Indications
Telmisartan is indicated for use as a monotherapy or in conjunction with other antihypertensive agents to manage hypertension. It is also employed in the treatment of diabetic nephropathy in hypertensive patients with type 2 diabetes mellitus. Furthermore, telmisartan can be utilized in the management of congestive heart failure, specifically for patients who are intolerant to ACE inhibitors.
Pharmacodynamics
Telmisartan functions as an orally active nonpeptide angiotensin II antagonist that primarily targets the AT1 receptor subtype. Among available angiotensin receptor blockers (ARBs), telmisartan demonstrates the highest affinity for the AT1 receptor while exhibiting negligible affinity for the AT2 receptor. Recent research suggests that telmisartan may also exert PPARγ agonistic effects, potentially offering advantageous metabolic impacts. PPARγ is a nuclear receptor that modulates gene transcription related to glucose and lipid metabolism, alongside anti-inflammatory responses. These potential effects are currently under investigation in clinical settings. The drug acts by inhibiting the vasoconstrictor and aldosterone secretory effects induced by angiotensin II, a principal agent in the renin-angiotensin system responsible for regulating blood pressure.
Absorption
Telmisartan displays nonlinear pharmacokinetics when administered orally across doses ranging from 20 mg to 160 mg, with both Cmax and AUC showing disproportionately higher increments at elevated doses. Following once-daily administration, telmisartan achieves trough plasma concentrations at approximately 10% to 25% of the peak plasma levels. Its absolute bioavailability varies with dose, measured at 42% for a 40 mg dose and 58% for a 160 mg dose. The presence of food marginally reduces bioavailability, with decreases of around 6% and 20% for the 40 mg and 160 mg doses, respectively, when taken with a meal.
Metabolism
Telmisartan undergoes minimal metabolism via conjugation, resulting in an inactive acyl-glucuronide metabolite.
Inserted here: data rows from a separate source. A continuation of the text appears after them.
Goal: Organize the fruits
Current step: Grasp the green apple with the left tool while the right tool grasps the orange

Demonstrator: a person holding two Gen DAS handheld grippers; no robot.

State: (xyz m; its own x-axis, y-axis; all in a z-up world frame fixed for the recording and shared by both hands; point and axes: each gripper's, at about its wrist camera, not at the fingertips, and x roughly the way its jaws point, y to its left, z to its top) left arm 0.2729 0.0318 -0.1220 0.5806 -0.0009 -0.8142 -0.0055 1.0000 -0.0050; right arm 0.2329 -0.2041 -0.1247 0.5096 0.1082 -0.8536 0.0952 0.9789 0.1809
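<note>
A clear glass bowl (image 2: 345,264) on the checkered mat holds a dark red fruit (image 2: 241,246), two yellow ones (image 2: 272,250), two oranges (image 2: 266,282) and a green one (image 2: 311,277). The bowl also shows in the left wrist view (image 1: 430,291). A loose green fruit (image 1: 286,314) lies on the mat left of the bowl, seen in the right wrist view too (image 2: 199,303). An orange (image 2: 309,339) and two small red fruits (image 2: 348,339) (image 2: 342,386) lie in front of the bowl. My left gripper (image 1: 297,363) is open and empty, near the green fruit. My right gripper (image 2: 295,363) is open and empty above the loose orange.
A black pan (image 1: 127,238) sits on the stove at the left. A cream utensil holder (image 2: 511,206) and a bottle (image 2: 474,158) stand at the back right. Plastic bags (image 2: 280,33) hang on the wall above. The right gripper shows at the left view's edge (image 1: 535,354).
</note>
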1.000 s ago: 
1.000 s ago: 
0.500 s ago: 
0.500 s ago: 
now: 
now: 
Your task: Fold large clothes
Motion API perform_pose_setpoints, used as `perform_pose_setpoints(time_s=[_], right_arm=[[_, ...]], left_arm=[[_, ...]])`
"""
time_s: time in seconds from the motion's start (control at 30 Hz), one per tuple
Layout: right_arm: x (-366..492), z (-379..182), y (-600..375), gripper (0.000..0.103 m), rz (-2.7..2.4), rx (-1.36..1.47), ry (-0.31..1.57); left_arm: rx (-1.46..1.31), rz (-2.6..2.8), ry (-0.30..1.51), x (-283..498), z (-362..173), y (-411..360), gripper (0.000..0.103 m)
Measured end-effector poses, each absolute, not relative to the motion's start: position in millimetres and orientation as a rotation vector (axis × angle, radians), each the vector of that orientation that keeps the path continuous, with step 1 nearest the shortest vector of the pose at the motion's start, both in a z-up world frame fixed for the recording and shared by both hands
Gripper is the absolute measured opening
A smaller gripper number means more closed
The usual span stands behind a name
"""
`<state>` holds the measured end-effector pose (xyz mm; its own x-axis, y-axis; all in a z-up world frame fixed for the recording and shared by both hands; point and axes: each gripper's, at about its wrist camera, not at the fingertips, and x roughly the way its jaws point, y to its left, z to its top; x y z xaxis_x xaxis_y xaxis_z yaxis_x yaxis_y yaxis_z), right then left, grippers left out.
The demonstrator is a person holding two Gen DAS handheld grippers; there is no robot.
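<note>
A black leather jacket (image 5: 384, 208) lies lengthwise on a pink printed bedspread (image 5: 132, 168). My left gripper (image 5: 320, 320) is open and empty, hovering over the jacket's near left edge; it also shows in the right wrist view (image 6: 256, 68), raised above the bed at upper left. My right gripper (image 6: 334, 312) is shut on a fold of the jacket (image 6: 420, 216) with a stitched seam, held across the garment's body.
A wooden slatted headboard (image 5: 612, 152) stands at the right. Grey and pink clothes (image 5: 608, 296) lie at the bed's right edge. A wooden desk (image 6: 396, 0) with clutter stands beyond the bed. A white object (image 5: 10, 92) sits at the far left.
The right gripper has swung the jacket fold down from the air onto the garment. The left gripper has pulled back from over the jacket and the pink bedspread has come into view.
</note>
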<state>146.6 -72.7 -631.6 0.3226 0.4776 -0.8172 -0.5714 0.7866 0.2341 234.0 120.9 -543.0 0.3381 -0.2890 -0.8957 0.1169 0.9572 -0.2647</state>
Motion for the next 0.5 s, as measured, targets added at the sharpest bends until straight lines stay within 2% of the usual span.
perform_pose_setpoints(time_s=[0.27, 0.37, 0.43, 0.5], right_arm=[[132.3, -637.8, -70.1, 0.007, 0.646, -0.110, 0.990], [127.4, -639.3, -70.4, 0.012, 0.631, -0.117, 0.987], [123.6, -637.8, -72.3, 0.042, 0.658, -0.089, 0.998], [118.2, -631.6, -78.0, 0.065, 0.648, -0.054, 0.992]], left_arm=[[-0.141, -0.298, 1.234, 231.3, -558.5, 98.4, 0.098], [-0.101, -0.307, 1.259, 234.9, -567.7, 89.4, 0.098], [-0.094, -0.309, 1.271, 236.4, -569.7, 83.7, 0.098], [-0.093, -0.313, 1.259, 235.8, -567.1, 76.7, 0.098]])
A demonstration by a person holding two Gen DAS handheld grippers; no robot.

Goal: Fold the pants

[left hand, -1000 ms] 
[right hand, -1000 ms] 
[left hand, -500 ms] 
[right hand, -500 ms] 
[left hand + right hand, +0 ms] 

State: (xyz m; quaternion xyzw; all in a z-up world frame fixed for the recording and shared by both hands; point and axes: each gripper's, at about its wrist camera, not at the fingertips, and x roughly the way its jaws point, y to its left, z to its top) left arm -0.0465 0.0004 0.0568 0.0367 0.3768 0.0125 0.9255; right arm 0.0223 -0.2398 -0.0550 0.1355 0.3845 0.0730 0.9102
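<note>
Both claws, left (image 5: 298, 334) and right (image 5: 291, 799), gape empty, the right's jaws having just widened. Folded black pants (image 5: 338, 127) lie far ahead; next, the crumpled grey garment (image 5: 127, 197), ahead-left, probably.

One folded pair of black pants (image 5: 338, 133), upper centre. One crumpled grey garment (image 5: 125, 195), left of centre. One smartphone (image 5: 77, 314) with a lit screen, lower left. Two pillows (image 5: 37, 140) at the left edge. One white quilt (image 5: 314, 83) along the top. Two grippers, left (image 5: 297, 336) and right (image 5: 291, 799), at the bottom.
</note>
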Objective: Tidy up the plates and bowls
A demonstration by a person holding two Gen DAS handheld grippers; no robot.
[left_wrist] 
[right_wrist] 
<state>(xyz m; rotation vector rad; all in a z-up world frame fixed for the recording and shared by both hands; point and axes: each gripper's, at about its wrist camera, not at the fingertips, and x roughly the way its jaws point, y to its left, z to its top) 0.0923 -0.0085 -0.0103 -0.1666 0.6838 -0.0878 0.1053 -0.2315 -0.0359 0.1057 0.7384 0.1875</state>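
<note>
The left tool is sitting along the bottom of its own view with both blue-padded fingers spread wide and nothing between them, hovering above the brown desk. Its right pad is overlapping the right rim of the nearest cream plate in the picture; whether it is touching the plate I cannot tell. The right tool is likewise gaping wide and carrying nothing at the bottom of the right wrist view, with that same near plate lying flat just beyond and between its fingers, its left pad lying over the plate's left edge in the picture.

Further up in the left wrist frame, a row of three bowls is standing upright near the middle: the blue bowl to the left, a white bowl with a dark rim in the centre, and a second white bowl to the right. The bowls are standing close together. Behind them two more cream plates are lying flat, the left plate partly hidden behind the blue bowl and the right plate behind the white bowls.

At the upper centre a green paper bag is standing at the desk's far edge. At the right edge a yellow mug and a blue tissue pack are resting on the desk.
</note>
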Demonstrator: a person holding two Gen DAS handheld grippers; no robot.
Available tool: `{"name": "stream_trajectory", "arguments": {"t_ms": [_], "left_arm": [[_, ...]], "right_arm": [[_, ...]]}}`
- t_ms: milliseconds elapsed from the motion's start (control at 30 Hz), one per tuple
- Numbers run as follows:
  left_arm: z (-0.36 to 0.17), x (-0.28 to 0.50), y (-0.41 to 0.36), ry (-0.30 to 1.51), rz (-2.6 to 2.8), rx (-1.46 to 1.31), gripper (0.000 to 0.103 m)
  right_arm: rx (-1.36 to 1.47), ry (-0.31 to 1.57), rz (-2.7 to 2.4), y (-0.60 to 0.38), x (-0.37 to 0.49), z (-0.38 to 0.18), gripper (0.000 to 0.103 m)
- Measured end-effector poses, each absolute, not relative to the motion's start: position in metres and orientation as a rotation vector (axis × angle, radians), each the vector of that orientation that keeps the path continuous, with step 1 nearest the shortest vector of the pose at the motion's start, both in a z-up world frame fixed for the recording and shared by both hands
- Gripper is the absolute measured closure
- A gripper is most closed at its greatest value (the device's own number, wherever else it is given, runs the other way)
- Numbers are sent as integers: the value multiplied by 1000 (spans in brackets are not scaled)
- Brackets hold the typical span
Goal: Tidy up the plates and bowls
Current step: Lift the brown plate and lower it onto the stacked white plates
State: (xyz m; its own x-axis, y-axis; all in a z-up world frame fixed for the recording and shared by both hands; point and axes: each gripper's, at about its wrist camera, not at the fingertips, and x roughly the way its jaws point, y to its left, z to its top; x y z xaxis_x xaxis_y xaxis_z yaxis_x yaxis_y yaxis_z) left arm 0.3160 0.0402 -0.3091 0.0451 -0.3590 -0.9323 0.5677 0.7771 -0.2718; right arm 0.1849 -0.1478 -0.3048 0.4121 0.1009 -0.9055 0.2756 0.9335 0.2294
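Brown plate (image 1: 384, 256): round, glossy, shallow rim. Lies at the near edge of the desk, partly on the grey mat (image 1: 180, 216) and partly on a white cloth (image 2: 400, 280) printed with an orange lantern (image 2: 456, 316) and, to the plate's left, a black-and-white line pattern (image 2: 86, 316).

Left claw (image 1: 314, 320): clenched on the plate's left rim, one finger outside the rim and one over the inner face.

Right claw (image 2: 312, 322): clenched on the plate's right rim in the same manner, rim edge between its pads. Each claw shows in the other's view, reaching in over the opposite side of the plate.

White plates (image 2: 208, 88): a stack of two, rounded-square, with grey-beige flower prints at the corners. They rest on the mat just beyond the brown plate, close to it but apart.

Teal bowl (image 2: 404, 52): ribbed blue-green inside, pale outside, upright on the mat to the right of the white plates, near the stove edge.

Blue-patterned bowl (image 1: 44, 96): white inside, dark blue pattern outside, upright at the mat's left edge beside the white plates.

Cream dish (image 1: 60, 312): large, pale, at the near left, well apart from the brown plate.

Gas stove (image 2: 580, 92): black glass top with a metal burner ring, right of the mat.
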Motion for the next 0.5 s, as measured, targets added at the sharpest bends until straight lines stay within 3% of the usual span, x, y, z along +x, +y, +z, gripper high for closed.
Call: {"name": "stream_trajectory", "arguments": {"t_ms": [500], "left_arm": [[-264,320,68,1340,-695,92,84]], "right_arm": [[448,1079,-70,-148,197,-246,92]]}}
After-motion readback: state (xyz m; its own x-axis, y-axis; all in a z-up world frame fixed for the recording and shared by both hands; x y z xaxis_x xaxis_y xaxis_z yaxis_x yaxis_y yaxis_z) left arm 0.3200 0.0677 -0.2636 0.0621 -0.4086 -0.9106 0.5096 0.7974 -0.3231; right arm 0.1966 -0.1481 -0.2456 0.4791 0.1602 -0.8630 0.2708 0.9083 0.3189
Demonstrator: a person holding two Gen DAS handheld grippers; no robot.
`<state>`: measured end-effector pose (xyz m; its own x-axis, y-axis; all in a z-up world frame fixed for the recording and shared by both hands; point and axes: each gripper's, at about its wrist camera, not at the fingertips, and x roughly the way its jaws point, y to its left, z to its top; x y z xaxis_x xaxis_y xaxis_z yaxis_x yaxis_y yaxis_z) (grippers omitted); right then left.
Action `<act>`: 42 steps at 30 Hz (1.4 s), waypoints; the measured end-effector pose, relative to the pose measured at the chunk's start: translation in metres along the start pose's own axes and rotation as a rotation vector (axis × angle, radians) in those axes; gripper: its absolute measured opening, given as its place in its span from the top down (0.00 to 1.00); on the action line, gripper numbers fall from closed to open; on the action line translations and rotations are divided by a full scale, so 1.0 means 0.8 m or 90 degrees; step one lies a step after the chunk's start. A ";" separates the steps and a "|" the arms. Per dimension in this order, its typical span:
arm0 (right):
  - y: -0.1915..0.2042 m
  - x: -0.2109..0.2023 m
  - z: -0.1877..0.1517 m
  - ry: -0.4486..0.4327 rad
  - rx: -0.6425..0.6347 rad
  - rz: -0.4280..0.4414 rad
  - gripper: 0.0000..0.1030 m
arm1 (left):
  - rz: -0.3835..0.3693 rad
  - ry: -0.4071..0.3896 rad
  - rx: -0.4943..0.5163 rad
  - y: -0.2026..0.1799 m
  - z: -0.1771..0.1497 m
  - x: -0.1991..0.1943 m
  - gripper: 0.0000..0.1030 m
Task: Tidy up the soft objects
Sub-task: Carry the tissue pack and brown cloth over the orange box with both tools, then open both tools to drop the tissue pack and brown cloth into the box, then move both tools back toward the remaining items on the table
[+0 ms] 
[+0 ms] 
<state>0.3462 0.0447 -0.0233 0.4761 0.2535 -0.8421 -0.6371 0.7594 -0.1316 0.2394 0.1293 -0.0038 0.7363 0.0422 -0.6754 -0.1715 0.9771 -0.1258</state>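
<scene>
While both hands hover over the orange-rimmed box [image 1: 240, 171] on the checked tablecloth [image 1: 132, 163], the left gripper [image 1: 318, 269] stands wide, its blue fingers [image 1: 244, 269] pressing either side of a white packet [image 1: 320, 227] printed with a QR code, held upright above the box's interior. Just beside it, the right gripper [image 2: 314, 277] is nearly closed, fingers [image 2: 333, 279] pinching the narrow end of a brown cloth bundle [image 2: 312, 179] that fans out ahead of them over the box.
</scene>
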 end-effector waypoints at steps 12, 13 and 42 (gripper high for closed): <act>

This glucuronide of the parent compound is the sole metabolite observed in human plasma and urine. Notably, telmisartan's metabolism does not involve the cytochrome P450 isoenzymes.
Mechanism of Action
Telmisartan functions by selectively and reversibly binding to angiotensin II AT1-receptors located in vascular smooth muscle and the adrenal gland, thereby inhibiting the effects of angiotensin II. Angiotensin II is known for its vasoconstrictive properties and its role in stimulating aldosterone synthesis and release. By blocking its activity, telmisartan effectively reduces systemic vascular resistance. Notably, telmisartan does not interfere with the angiotensin-converting enzyme or other hormone receptors and ion channels. Additionally, research indicates that telmisartan acts as a partial agonist of peroxisome proliferator-activated receptor gamma (PPARγ), a target known for its role in antidiabetic therapies. This interaction suggests that telmisartan may enhance carbohydrate and lipid metabolism and help manage insulin resistance, offering benefits without the adverse effects commonly associated with full PPARγ activators.